Smith pleads no contest, gets life sentences




Smith is processed after pleading no contest to four murders.
Photo by Byron Spires


Although it was not what family members of Kimberly Walker, 18, Latricia Jackson, her 14-year-old sister, Deondra Scott, her 35-year-old mother, and Terrel Brown, her 9-year-old cousin, wanted, closure did come for one of Gadsden County’s most heinous crimes.
Willie Smith Jr. received five consecutive life sentences without parole after he pleaded no contest in the murder trial of his four victims.
Circuit Judge Kevin Davey gave Smith the state-directed minimum sentences of life in prison.
In addition, Judge Davey gave Smith a life sentence for the use of a firearm in the commission of a felony. The charge carried a mandatory sentence of 25 years to life in prison.
Smith had been dating Walker at the time of the murders. He went to Scott’s home on Atwater Road in the Hardaway community about ten miles west of Quincy and for an unknown reason killed all four of the victims execution style while in the mobile home.
Smith took Scott’s car and drove to his mother’s home where he told her what he had done. She in turn called a neighbor and then-deputy sheriff Morris Young.
Smith was at his father’s home in Gretna when Young arrived and surrendered to Young.
Judge Davey gave Smith an opportunity to speak to the courtroom. Smith turned solemnly to the crowd and tearfully said, “I just want to tell the family I’m sorry.” He did not give any explanation for what he had done.
Davey gave the family of the victims a chance to speak after the sentencing was announced. Several family members were disappointed that Smith did not get the death penalty.
Kimberly’s father, James Williams, told the court and Smith that the family had wanted the death sentence. “He deserves the death penalty,” Williams said.
Family member Elizabeth Richardson told Smith that his actions had changed her family’s lives forever. “I believe Mr. Smith will be judged by Jesus,” Richardson said.
Desmona McWhite, the sister of Scott, said that Smith had stolen the lives from her sister, nieces and nephew.
“I have no respect for Willie Smith,” Richardson said. She added that her wish had been that Smith would receive the same punishment he had given her family members.
Although it was not the sentencing her family wanted, Richardson said, “hopefully it will be closure for my family.”
After the family spoke, Judge Davey explained the reasoning for the life-in-prison sentencing.
There has been several delays in the trial because of Smith’s mental state.
Judge Davey told the packed courtroom that he had spent over eleven hours reviewing testimony concerning Smith’s mental state. Smith met two of the three criteria, he said, to face a trial involving the death penalty. The problem was the third criteria.

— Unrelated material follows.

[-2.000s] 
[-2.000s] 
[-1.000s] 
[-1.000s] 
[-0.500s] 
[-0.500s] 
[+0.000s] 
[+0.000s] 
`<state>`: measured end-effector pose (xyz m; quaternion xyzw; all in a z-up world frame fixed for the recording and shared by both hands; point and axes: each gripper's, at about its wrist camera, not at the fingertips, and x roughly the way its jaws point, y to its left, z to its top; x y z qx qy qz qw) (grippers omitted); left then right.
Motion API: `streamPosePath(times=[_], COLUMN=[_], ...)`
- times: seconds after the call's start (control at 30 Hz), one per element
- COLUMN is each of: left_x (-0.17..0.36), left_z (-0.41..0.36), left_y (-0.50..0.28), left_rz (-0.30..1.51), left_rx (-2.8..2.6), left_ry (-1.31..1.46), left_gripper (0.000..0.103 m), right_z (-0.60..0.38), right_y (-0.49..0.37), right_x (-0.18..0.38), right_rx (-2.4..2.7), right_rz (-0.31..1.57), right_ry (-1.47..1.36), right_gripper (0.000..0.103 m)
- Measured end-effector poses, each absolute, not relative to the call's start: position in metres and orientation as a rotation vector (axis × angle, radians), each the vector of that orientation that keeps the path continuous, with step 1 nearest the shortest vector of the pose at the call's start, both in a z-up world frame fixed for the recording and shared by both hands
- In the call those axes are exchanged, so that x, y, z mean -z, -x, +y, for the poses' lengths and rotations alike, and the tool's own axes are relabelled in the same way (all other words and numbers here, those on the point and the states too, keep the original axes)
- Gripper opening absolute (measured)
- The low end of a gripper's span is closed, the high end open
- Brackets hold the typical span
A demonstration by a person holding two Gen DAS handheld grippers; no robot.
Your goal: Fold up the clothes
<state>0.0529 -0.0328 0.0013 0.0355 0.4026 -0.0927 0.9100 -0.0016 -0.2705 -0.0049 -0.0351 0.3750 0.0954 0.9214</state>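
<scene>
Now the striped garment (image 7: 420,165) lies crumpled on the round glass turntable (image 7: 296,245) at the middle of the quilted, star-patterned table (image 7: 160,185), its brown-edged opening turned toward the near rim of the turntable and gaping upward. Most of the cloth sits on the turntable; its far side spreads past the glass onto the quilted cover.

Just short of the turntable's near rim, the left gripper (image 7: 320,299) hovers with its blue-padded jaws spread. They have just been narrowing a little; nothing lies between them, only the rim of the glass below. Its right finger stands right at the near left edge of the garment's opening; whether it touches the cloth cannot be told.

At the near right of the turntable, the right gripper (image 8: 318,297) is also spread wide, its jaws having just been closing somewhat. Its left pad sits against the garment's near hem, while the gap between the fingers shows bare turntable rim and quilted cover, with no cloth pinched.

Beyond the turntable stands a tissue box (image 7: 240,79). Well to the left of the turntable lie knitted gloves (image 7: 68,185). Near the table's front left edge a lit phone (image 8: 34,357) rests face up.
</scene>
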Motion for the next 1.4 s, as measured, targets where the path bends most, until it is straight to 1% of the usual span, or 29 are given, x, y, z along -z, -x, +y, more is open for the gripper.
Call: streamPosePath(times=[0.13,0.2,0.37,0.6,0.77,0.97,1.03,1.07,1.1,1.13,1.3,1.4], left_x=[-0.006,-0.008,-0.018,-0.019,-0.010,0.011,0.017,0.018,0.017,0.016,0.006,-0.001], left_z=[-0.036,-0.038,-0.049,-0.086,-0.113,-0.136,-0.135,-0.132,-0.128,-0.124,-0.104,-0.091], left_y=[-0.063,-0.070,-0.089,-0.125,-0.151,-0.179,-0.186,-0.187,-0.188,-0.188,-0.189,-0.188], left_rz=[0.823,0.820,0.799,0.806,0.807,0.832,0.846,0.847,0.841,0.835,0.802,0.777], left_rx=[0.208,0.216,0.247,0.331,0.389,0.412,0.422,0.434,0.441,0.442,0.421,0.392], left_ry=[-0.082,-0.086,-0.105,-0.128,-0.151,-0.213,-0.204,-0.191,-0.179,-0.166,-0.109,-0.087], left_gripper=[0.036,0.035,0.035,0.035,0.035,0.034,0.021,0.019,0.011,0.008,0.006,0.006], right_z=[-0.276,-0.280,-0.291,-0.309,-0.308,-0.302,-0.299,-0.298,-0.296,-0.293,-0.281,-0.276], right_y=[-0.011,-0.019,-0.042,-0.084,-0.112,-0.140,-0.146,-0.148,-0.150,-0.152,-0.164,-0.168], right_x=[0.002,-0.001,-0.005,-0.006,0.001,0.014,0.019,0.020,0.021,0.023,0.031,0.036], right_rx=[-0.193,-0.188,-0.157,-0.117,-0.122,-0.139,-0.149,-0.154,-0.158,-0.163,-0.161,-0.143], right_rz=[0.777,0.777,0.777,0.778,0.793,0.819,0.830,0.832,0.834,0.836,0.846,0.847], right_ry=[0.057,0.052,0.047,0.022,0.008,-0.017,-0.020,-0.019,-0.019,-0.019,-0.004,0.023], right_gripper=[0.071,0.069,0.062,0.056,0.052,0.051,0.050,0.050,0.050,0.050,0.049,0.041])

Judge Davey said that Smith’s mental capability was close to meeting the third criteria in determining if someone is too severely retarded to face the death penalty.
If ten judges were to look at this information, Judge Davey said, five would probably say yes and five would probably say no.
And although Smith might be found guilty by a jury, it was a close call at best as to whether the death penalty would ever be carried out. Death penalty cases spend years in appeals courts, he told the family.
The sentencing of Smith, Judge Davey said, “will end today, not begin today.”
“This may be an incomplete justice, but we all know that will be meted out by God in the end,” Judge Davey said.
Then turning to the defendent, Judge Davey said, “may God have mercy on your soul.”